» Exercise aim: All of the data is to be copied without a single change.

_____

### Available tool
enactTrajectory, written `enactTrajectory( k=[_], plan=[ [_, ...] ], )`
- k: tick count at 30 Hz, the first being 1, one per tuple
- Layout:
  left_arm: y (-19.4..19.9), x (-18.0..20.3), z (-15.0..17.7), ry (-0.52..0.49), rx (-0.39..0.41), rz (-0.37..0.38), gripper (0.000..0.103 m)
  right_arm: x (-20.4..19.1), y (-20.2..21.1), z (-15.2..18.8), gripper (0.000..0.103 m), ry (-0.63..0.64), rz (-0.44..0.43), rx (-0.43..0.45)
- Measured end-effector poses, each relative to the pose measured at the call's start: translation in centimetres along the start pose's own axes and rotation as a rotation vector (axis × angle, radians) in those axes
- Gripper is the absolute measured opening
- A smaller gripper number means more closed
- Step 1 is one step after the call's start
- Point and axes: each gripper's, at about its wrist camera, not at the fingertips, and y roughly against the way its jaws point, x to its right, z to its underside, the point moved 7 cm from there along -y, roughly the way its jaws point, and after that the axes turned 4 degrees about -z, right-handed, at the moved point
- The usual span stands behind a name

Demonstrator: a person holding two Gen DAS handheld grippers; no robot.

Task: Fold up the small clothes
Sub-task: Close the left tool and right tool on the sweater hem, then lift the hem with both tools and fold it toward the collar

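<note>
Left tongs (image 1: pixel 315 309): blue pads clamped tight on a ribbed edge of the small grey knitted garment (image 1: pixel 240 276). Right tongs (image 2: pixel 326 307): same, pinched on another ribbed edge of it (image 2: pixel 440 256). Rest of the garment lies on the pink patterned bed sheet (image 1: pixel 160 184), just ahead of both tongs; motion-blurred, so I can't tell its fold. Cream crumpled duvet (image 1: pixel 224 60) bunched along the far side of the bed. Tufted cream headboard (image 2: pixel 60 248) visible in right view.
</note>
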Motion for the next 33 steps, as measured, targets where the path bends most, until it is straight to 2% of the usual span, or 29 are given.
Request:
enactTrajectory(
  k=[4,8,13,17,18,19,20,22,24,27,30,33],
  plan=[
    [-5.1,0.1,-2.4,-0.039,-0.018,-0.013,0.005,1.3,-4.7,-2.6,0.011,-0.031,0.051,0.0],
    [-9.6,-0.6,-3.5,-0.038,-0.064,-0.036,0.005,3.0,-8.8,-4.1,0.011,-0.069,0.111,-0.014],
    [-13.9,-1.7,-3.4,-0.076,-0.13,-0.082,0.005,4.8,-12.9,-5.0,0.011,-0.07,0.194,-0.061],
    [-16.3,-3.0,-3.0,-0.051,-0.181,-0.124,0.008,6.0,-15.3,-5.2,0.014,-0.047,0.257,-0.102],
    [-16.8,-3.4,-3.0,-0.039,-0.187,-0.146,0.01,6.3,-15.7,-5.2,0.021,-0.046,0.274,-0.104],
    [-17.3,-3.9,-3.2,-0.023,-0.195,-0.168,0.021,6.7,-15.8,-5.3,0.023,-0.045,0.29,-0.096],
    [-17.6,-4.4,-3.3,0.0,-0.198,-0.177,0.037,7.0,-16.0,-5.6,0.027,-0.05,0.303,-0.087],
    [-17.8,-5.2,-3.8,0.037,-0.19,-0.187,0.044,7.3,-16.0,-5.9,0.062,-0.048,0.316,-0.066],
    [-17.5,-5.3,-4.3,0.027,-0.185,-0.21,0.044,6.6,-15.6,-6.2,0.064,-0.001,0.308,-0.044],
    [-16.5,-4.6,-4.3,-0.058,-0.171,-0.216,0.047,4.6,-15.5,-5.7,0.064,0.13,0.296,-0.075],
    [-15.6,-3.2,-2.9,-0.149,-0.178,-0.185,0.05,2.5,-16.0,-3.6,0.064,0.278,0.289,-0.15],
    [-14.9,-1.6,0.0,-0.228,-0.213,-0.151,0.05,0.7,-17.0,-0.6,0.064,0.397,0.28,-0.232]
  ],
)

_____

» Exercise answer:
### Available tool
enactTrajectory, written `enactTrajectory( k=[_], plan=[ [_, ...] ], )`
- k: tick count at 30 Hz, the first being 1, one per tuple
- Layout:
  left_arm: y (-19.4..19.9), x (-18.0..20.3), z (-15.0..17.7), ry (-0.52..0.49), rx (-0.39..0.41), rz (-0.37..0.38), gripper (0.000..0.103 m)
  right_arm: x (-20.4..19.1), y (-20.2..21.1), z (-15.2..18.8), gripper (0.000..0.103 m), ry (-0.63..0.64), rz (-0.44..0.43), rx (-0.43..0.45)
- Measured end-effector poses, each relative to the pose measured at the call's start: translation in centimetres along the start pose's own axes and rotation as a rotation vector (axis × angle, radians) in those axes
- Gripper is the absolute measured opening
- A smaller gripper number means more closed
- Step 1 is one step after the call's start
- Point and axes: each gripper's, at about its wrist camera, not at the fingertips, and y roughly against the way its jaws point, x to its right, z to its underside, the point moved 7 cm from there along -y, roughly the way its jaws point, and after that the axes turned 4 degrees about -z, right-handed, at the moved point
- The usual span stands behind a name

Demonstrator: a person holding two Gen DAS handheld grippers; no robot.

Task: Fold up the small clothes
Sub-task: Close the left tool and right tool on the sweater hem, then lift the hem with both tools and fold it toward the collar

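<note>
Left tongs (image 1: pixel 315 309): blue pads clamped tight on a ribbed edge of the small grey knitted garment (image 1: pixel 240 276). Right tongs (image 2: pixel 326 307): same, pinched on another ribbed edge of it (image 2: pixel 440 256). Rest of the garment lies on the pink patterned bed sheet (image 1: pixel 160 184), just ahead of both tongs; motion-blurred, so I can't tell its fold. Cream crumpled duvet (image 1: pixel 224 60) bunched along the far side of the bed. Tufted cream headboard (image 2: pixel 60 248) visible in right view.
</note>
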Motion for the next 33 steps, as measured, targets where the path bends most, until it is straight to 2% of the usual span, or 29 are given.
Request:
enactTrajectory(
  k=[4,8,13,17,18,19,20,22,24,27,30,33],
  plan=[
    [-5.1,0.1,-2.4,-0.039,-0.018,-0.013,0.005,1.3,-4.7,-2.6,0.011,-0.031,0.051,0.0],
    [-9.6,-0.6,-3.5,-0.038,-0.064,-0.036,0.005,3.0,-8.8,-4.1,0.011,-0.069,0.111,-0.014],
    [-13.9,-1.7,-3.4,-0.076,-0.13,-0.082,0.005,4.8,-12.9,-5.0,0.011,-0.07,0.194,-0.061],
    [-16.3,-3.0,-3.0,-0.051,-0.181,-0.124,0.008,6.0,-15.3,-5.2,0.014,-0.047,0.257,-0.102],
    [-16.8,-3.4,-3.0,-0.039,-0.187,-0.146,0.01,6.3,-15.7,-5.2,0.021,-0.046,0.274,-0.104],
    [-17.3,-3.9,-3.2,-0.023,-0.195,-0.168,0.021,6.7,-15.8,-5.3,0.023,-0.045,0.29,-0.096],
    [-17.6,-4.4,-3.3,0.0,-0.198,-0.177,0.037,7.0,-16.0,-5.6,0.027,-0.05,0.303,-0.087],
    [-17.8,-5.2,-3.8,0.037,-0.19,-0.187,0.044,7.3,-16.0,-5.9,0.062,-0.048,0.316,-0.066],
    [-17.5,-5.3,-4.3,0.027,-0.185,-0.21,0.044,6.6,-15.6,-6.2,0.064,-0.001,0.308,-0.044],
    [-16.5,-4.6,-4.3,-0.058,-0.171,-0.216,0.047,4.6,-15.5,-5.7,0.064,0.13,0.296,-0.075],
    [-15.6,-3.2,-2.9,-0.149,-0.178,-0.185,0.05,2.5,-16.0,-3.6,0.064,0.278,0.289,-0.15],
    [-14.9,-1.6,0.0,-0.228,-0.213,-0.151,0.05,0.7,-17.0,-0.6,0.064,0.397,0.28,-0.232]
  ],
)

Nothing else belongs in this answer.